The personal information of users of an adult webcam site, including their emails and sexual orientation, has been the victim of a breach that potentially exposed 7 terabytes of information.
CAM4 is a popular streaming platform offering “free live sex cams”.
Safety review site SafetyDetectives unveiled this week he had discovered an online company database without password protection containing 10.88 billion user records, including their names, payment logs, chat records, country of origin, dates registration, device information, hashed passwords and email transcripts.
Over 270,000 of these records relate to Australian user logs.
The server was intended for internal CAM4 use only, but a misconfiguration meant it had been left online unprotected – within everyone’s reach.
This does not necessarily mean that malicious actors gained access to the data, with SafetyDetectives claiming the vulnerability was fixed quickly after the company was notified.
SafetyDetectives searched the Shodan engine for unsecured databases and found the CAM4 ElasticSearch production database containing the personally identifiable information.
“Leaving their production server exposed publicly without any password is really dangerous for users and for the business,” said Anurag Sen, researcher at SafetyDetectives.
Configuration error is a common mistake that can leave very sensitive information exposed to anyone on the Internet who finds it, said security consultant Bob Diachenko. Wired.
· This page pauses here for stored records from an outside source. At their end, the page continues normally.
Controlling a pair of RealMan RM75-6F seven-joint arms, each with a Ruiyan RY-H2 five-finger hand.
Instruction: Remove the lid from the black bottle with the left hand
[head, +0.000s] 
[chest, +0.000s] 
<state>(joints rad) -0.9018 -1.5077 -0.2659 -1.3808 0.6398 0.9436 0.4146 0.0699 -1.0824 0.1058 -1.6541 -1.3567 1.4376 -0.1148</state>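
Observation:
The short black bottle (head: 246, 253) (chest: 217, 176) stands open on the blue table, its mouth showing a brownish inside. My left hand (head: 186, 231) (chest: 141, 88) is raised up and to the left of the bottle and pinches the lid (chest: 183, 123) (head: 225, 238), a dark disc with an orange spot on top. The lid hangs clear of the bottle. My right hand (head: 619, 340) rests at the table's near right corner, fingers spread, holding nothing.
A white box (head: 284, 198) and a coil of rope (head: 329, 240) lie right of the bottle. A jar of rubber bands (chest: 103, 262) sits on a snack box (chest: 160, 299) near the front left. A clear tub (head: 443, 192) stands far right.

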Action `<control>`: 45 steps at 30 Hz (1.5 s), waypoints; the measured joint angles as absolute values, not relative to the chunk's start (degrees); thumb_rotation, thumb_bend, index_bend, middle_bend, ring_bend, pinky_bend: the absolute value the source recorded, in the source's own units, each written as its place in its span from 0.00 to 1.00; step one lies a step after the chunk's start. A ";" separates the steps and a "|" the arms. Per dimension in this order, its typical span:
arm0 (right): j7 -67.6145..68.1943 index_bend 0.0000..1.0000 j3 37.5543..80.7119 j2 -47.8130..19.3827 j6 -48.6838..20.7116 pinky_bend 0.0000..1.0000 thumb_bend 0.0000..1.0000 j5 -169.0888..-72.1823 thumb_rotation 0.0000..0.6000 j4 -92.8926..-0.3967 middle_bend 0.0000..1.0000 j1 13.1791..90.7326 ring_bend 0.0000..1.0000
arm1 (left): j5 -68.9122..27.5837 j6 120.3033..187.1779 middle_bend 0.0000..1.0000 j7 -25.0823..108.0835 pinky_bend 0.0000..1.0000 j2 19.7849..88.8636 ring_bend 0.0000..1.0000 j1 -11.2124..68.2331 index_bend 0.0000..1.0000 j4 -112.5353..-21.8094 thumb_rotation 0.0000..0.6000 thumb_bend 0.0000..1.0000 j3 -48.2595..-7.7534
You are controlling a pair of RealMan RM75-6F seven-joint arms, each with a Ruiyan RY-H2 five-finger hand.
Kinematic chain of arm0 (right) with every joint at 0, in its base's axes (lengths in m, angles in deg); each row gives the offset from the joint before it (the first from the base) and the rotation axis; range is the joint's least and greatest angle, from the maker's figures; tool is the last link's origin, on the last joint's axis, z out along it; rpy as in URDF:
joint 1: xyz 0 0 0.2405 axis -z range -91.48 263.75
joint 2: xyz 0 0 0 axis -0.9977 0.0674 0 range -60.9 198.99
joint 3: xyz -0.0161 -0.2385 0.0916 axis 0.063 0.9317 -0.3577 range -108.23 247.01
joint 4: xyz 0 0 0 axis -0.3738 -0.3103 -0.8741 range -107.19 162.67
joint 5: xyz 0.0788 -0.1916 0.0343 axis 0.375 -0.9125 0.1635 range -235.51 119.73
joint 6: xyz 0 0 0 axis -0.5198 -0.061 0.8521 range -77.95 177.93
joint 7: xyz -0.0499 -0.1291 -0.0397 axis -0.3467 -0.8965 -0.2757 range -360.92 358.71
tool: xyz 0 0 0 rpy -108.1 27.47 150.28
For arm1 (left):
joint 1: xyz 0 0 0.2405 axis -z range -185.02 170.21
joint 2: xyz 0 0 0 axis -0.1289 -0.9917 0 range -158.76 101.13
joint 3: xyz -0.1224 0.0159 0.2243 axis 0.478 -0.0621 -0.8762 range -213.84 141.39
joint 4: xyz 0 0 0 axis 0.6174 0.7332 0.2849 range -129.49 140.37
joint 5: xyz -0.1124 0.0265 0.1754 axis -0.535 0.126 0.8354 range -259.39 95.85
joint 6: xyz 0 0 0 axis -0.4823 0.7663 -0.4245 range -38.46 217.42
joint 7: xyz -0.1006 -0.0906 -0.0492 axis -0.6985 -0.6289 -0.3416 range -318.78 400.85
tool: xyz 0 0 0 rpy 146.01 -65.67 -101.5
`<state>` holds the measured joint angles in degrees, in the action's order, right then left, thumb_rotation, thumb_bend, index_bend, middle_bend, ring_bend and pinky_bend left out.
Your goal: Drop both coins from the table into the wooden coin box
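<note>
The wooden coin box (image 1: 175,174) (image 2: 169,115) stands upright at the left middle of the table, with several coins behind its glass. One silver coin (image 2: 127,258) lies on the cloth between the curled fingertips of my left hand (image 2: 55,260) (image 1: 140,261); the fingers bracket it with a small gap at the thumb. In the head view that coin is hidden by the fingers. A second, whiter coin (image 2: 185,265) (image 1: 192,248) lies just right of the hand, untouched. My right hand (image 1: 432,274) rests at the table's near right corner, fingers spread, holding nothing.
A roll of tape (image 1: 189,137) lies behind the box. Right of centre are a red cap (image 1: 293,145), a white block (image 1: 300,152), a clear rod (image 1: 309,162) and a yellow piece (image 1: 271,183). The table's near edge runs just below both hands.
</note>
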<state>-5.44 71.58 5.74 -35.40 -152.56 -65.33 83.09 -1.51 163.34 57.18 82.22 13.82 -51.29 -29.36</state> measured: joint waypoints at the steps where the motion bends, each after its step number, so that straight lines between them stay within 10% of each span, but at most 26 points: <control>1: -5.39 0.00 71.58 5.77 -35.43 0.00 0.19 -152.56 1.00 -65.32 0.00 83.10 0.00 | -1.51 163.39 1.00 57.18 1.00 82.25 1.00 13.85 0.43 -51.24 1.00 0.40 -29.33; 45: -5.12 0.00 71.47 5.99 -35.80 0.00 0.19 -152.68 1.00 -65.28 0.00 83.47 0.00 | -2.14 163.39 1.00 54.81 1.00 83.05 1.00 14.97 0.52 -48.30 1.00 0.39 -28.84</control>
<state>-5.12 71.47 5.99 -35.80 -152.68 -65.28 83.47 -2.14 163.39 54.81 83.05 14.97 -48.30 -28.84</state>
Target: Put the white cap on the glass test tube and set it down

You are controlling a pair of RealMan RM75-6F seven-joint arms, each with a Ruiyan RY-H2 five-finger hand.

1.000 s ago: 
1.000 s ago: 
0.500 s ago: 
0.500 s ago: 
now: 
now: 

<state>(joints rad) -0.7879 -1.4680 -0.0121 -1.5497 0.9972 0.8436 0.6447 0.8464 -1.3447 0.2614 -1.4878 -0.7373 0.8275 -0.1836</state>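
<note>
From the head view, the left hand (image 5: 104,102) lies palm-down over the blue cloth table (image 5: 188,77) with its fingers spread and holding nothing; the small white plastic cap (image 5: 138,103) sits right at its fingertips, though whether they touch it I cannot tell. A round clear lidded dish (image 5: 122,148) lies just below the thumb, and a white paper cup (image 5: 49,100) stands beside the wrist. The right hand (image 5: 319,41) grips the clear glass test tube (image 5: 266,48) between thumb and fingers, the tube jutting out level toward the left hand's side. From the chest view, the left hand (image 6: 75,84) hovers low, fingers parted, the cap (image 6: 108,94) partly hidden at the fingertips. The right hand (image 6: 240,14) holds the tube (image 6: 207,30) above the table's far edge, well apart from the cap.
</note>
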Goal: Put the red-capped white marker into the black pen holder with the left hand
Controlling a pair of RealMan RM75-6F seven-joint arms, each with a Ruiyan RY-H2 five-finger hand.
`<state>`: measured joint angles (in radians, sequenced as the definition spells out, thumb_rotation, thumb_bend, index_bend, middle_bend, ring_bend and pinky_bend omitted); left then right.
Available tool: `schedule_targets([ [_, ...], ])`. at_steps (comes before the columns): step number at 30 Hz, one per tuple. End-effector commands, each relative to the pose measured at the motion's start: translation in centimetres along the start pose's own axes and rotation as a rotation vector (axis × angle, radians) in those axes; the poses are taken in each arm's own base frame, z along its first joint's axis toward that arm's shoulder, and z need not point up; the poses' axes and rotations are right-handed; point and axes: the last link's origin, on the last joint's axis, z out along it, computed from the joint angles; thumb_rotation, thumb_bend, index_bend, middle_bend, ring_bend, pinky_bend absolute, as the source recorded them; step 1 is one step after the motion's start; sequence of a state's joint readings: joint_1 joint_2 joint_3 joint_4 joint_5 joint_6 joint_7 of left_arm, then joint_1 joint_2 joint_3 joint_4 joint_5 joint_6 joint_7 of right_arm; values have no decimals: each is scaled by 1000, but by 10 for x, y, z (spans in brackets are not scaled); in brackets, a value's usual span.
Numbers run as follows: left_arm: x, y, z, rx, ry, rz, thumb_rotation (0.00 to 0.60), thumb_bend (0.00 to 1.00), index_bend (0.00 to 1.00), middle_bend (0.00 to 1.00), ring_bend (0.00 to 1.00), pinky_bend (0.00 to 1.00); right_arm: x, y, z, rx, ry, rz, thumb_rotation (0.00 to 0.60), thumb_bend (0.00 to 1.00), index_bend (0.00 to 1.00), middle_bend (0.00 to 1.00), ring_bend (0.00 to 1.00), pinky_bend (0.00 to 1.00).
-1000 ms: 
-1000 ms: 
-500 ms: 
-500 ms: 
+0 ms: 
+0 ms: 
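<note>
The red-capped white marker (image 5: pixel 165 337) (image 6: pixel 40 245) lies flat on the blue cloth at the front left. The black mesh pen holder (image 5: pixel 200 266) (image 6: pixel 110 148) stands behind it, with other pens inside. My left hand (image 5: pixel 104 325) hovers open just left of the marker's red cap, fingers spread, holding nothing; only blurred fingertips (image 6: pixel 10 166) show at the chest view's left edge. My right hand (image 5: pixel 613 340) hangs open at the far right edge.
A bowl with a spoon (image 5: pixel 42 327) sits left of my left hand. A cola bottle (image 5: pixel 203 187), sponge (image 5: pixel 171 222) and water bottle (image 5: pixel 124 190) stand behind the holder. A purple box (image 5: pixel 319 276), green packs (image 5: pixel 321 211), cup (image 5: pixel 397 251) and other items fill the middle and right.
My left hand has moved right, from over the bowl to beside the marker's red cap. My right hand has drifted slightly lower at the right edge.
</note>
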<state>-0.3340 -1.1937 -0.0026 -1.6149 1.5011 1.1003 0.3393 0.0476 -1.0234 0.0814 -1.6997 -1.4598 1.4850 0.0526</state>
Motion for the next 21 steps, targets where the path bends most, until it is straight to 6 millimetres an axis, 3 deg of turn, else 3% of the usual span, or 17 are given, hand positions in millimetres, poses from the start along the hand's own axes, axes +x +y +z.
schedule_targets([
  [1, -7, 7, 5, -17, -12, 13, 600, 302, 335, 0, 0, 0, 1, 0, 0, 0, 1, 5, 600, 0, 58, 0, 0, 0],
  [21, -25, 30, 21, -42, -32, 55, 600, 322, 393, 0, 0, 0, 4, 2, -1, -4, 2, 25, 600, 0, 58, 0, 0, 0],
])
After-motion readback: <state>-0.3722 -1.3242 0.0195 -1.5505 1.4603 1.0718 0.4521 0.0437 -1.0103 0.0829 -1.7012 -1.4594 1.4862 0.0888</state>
“It’s a very common experience for me to see a lot of Elasticsearch instances exposed,” Diachenko said. “The only surprise that came out was the data that is on display this time.”
The 7 terabytes of data are made up of 10.88 billion CAM4 user records.
Of these, 11 million records contained email addresses, while 26 million contained password hashes.
A few hundred records included full names, credit card types, and payment amounts.
It is estimated that around 6.6 million users were caught in the leak. The majority of the registrations are for people in the United States, while 5.4 million are from Brazil, 4.9 million from Italy and 4.2 million from France.
The server was taken offline by CAM4’s parent company, Granity Entertainment, within half an hour of their notification, SafetyDetectives said.
Sensitive data could easily be used for identity theft, phishing scams, website attacks or blackmail, the researchers said.
“User emails could be targeted with data leaks and then used maliciously to trigger clicks with phishing scams and malware deployed against unsuspecting targets,” they said.
“The fact that much of the email content comes from popular domains like Gmail, Hotmail, and iCloud – domains that offer additional services like cloud storage and business tools – means compromised CAM4 users could potentially see huge volumes of personal data, including photographs. , videos and related business information were leaked to hackers, assuming their accounts were ultimately hacked by phishing, for example.
“This information could then be militarized to compromise other individuals and groups such as family members, co-workers, employees and customers of other companies.”
Ashley Madison’s infamous 2015 data breach was then linked to extortion, exploitation and lawsuits, with the data of the 36 million adult site users leaked.
This week also saw a major data breach at the world’s largest web domain registry. A malicious actor obtained login credentials for the hosting accounts of 28,000 GoDaddy customers, after the hackers entered some of the company’s servers and gained access to secure shell connections.
Last year, more than 770 million email addresses and usernames and 20 million passwords were discovered on a cloud service during a major breach. The 87 GB collection appeared to be a compilation of data leaked in previous breaches and raised concerns about credential stuffing attacks.